Kesepakatan pun dibuat dan penulis pun masih ingat bagaimana saat itu bagian personalia radio menawarkan berapa besaran upah yang diterima.
"Dik, apakah kamu sudah yakin dan mantap mau jadi penyiar radio di sini, ini besaran upahnya cuma 500 perak per jam loh, nggak ada basic gaji selama masa percobaan 6 bulan, dan upah itu pun dibayarkan saat awal bulan," kata manager personalia radio saat itu.
"Saya bersedia, Pak. Hitung-hitung juga jadi tambahan kegiatan positif selama saya kuliah ini dan pemasukan tambah-tambah isi dompet buat mahasiswa yang tinggal indekost kayak saya ini, Pak," jawab saya.

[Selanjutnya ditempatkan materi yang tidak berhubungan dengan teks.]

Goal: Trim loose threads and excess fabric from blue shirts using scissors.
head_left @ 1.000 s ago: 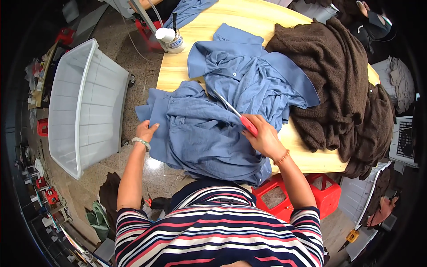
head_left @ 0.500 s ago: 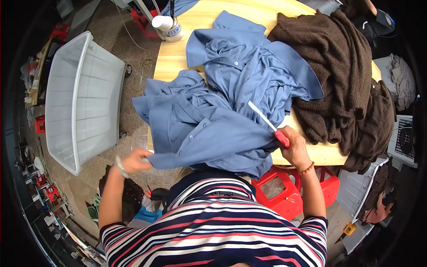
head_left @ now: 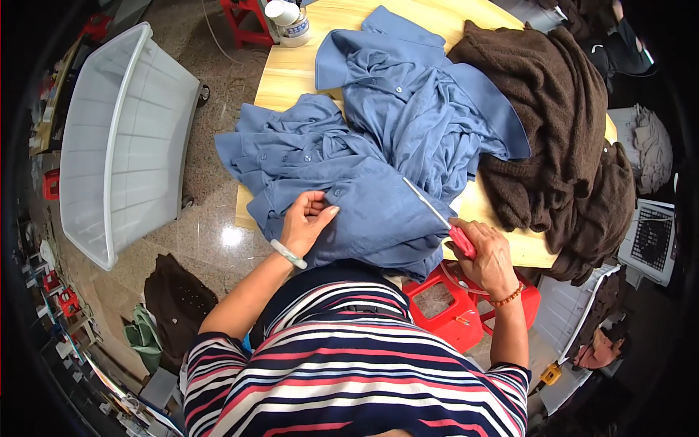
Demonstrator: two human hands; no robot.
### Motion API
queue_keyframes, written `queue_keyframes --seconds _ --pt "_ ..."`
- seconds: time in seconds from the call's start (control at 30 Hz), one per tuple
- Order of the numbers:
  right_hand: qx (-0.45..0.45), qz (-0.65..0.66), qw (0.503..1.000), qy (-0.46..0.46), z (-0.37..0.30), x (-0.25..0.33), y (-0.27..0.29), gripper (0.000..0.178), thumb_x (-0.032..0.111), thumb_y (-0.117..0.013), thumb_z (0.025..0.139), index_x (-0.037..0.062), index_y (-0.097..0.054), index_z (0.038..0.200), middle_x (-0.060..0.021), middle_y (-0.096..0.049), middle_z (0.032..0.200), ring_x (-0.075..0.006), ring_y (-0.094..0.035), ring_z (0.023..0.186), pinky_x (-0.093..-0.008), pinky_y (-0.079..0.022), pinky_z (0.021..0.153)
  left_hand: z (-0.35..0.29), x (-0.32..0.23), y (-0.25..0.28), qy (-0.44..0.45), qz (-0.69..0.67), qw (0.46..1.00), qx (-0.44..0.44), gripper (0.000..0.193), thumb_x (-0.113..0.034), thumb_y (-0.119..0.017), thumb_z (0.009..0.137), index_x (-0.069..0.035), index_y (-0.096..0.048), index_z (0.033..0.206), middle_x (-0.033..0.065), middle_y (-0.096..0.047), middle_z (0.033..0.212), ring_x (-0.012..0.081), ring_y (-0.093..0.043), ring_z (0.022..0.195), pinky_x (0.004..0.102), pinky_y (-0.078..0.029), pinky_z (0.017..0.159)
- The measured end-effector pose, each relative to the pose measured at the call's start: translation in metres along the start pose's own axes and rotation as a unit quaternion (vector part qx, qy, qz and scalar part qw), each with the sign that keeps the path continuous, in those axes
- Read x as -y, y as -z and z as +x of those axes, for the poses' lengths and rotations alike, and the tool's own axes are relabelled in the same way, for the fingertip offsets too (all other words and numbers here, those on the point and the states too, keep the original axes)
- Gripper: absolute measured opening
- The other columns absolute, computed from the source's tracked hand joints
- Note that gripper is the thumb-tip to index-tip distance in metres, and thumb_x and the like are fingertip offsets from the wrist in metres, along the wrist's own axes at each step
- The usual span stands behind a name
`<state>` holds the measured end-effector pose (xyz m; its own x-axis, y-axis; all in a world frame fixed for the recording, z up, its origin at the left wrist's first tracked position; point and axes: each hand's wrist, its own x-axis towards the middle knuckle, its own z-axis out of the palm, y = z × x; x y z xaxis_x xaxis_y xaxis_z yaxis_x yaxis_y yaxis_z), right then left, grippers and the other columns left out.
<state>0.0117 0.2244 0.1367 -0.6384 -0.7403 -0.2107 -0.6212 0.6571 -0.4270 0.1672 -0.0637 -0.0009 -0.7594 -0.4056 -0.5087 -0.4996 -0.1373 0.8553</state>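
A crumpled blue button-up garment (head_left: 371, 211) drapes over the near edge of the table in front of me. At its button edge is my left hand (head_left: 309, 222), with curled fingers and thumb closed on the cloth beside a button. My right hand (head_left: 488, 262) grips a red-handled tool (head_left: 462, 242) with a long, thin metal blade. The blade points up and left, lying over the blue cloth; its exact kind is unclear. Part of the cloth bunches under my right hand. Another blue garment (head_left: 429, 109) with a button lies just beyond.
A dark brown knit pile (head_left: 531, 109) covers the table's right side. On the pale wooden table (head_left: 280, 73), a white-capped jar (head_left: 291, 29) stands far left. A large white wheeled bin (head_left: 145, 146) is to the left. Red stools (head_left: 448, 306) stand below the near edge.
My left hand has moved right and inward, from the garment's outstretched left end to its button edge. The cloth has slackened and bunched. My right hand still holds the tool, nearly in place.
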Motion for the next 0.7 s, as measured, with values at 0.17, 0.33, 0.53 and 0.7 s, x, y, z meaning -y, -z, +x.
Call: queue_keyframes --seconds 0.17,0.33,0.53,0.7 --pt "0.053 -0.001 0.998 0.022 0.005 0.036 0.011 0.042 0.016 -0.071 0.074 0.0071 -0.060 0.114 -0.0123 -0.066 0.085 -0.0303 -0.062 0.079 -0.0397 -0.047 0.073 0.012 0.011 -0.018 -0.141 0.095 0.983 -0.071 0.031 -0.019 -0.077 0.081 -0.002 -0.061 0.100 -0.0012 -0.058 0.083 0.0060 -0.051 0.073 0.0214 -0.044 0.066" --pt "0.146 -0.054 0.988 0.018 0.013 0.052 0.008 0.033 0.023 -0.068 0.081 0.0091 -0.061 0.110 -0.0145 -0.065 0.070 -0.0332 -0.064 0.066 -0.0426 -0.049 0.064 0.021 0.017 -0.021 -0.159 -0.025 0.986 -0.028 0.028 -0.016 -0.077 0.079 0.000 -0.055 0.081 -0.0023 -0.051 0.067 0.0077 -0.042 0.062 0.0248 -0.041 0.059" --pt "0.222 -0.114 0.962 0.115 0.008 0.077 -0.009 0.029 0.034 -0.065 0.084 0.0070 -0.060 0.095 -0.0143 -0.061 0.061 -0.0331 -0.063 0.059 -0.0445 -0.048 0.055 0.014 0.034 -0.024 -0.054 -0.241 0.969 0.003 0.014 -0.010 -0.074 0.084 -0.003 -0.062 0.084 -0.0063 -0.058 0.076 0.0020 -0.047 0.066 0.0196 -0.039 0.060" --pt "0.215 -0.093 0.963 0.135 0.011 0.084 -0.010 0.031 0.030 -0.068 0.080 0.0062 -0.059 0.099 -0.0131 -0.062 0.064 -0.0321 -0.064 0.063 -0.0414 -0.050 0.058 -0.009 0.064 -0.008 -0.004 -0.234 0.970 0.063 0.010 -0.006 -0.073 0.083 -0.006 -0.063 0.086 -0.0057 -0.060 0.079 0.0014 -0.049 0.069 0.0180 -0.039 0.063"
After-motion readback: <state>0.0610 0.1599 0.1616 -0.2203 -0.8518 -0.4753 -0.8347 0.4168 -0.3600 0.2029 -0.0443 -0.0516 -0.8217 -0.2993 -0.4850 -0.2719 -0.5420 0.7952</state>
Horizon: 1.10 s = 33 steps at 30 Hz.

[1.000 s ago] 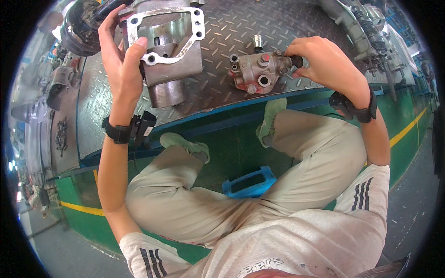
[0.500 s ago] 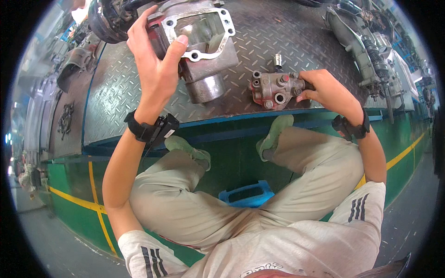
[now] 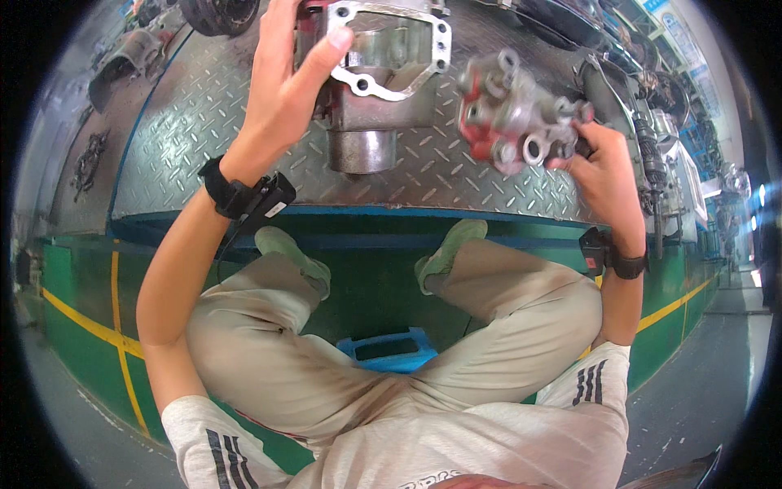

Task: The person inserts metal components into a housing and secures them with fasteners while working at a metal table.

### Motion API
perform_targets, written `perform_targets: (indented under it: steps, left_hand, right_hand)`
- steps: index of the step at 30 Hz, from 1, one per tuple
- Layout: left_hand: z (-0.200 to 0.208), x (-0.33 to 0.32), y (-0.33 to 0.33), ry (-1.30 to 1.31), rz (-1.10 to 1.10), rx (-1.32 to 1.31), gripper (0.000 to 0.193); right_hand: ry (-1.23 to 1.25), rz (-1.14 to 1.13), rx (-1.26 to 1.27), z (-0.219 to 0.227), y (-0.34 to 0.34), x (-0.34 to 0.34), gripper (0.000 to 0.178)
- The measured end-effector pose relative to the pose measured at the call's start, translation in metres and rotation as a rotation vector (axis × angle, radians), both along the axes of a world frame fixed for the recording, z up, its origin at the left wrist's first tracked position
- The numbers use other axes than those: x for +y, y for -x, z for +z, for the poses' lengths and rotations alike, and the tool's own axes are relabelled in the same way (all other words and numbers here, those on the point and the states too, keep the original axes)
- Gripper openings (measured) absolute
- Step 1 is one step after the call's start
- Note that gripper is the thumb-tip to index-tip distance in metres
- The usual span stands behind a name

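Note:
At the far edge of view, a grey metal housing (image 3: 383,114) stands on the tread-plate bench top, its round steel neck toward me and its flanged rectangular opening facing up. My left hand (image 3: 277,114) grips its left side, thumb resting on the flange by the opening; the other fingertips are cut off by the frame. On the right, my right hand (image 3: 603,167) is closed round the end of a smaller cast valve body (image 3: 513,114), grey with red patches, ports and bolts. The valve body is tilted, slightly blurred, and appears raised off the bench.
The tread-plate bench (image 3: 220,122) ends in a blue front edge before my feet. To the right lie a cast casing (image 3: 603,90) and a geared shaft (image 3: 650,151). A dark round part (image 3: 218,12) sits at the far left. A blue plastic stool (image 3: 391,350) shows below me.
My right hand has lifted and turned the valve body, bringing it up and to the right. The small socket-like piece behind it no longer shows. My left hand stays on the housing as the view shifts.

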State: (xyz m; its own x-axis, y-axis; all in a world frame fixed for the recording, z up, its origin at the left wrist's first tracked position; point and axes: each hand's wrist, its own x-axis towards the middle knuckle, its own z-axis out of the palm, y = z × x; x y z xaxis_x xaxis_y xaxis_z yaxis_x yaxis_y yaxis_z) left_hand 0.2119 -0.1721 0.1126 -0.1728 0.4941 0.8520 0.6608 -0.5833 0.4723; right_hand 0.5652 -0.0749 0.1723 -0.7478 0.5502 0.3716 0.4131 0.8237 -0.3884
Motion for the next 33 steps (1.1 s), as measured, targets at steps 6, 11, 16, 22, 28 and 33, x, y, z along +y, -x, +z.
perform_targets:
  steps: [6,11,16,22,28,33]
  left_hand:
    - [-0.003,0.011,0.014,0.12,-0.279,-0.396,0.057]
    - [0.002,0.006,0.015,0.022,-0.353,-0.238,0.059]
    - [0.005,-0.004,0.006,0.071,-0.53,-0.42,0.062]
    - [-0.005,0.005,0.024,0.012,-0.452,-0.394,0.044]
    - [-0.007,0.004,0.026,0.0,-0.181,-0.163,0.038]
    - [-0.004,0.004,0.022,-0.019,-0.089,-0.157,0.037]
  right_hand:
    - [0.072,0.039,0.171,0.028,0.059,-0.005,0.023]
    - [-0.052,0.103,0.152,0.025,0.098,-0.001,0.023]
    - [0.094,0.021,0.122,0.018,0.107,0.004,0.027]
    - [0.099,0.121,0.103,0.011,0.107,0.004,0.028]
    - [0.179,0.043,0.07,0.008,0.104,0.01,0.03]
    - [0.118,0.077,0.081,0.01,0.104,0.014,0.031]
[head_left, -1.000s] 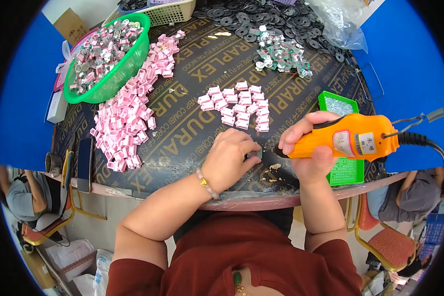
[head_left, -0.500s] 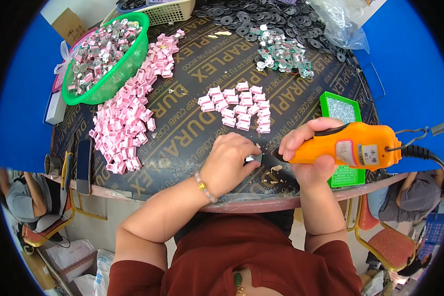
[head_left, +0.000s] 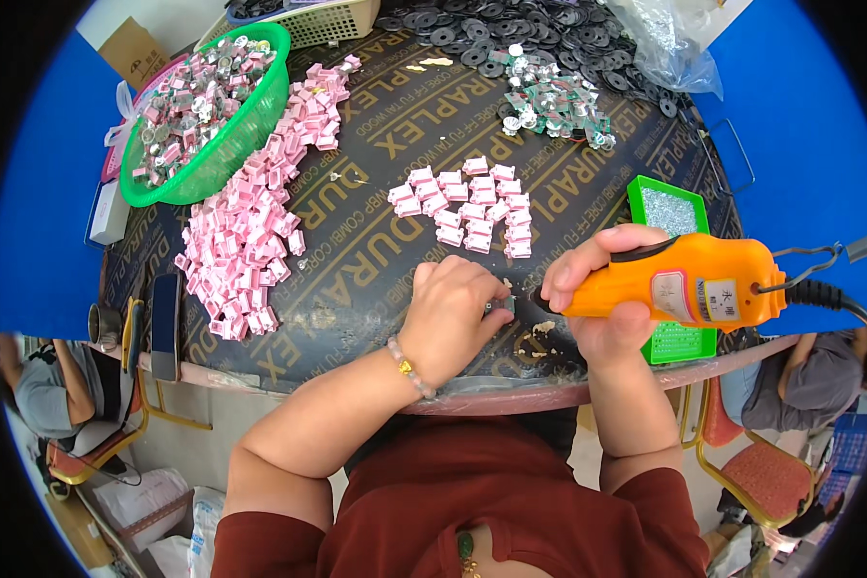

"Saya tanya sekali lagi ya, Dik, ini kerja kamu cuma dapat upah Rp.500/jam loh, kamu yakin mau?" sekali lagi manager personalia radio tersebut bertanya kepada saya.
"Mau, Pak," jawab saya dengan tegas.
"Baiklah, kalau begitu mulai besok kamu bisa bekerja, tapi kamu belajar dulu ya sama penyiar senior, jadi kamu berdampingan dulu siarannya sama penyiar senior. Pokoknya nanti manager siaran yang akan mengaturnya termasuk menentukan bagaimana ke depannya kinerja kamu," jelas manager personalia radio.
Baik, Pak, saya akan berusaha sebaik-baiknya," jawab saya.
Ya, pada akhirnya saya diterima juga jadi penyiar radio, saya seneng banget rasanya bisa diterima jadi penyiar radio saat itu, meski bayarannya cuma 500 perak per jamnya. Tapi karena panggilan jiwa ini, saya tak masalah dengan besaran upah, justru itu jadi pelecut semangat bagi saya, untuk berbuat yang terbaik.
Saat terima penghasilan gaji pertama kali jadi penyiar radio adalah merupakan sejarah pertama saya menerima hasil jerih payah dengan keringat sendiri, sekaligus merasakan kebahagian dan makna yang mendalam bagaimana ternyata rasanya perjuangan bekerja itu.
Sehingga membuat saya semakin menyadari, bagaimana ternyata perjuangan dan jerih payah orang tua bekerja menghidupi anak-anaknya.
Pertama kali saya terima total gaji dari upah siaran radio adalah Rp 30.000, yang merupakan hasil jerih payah siaran 60 jam selama sebulan.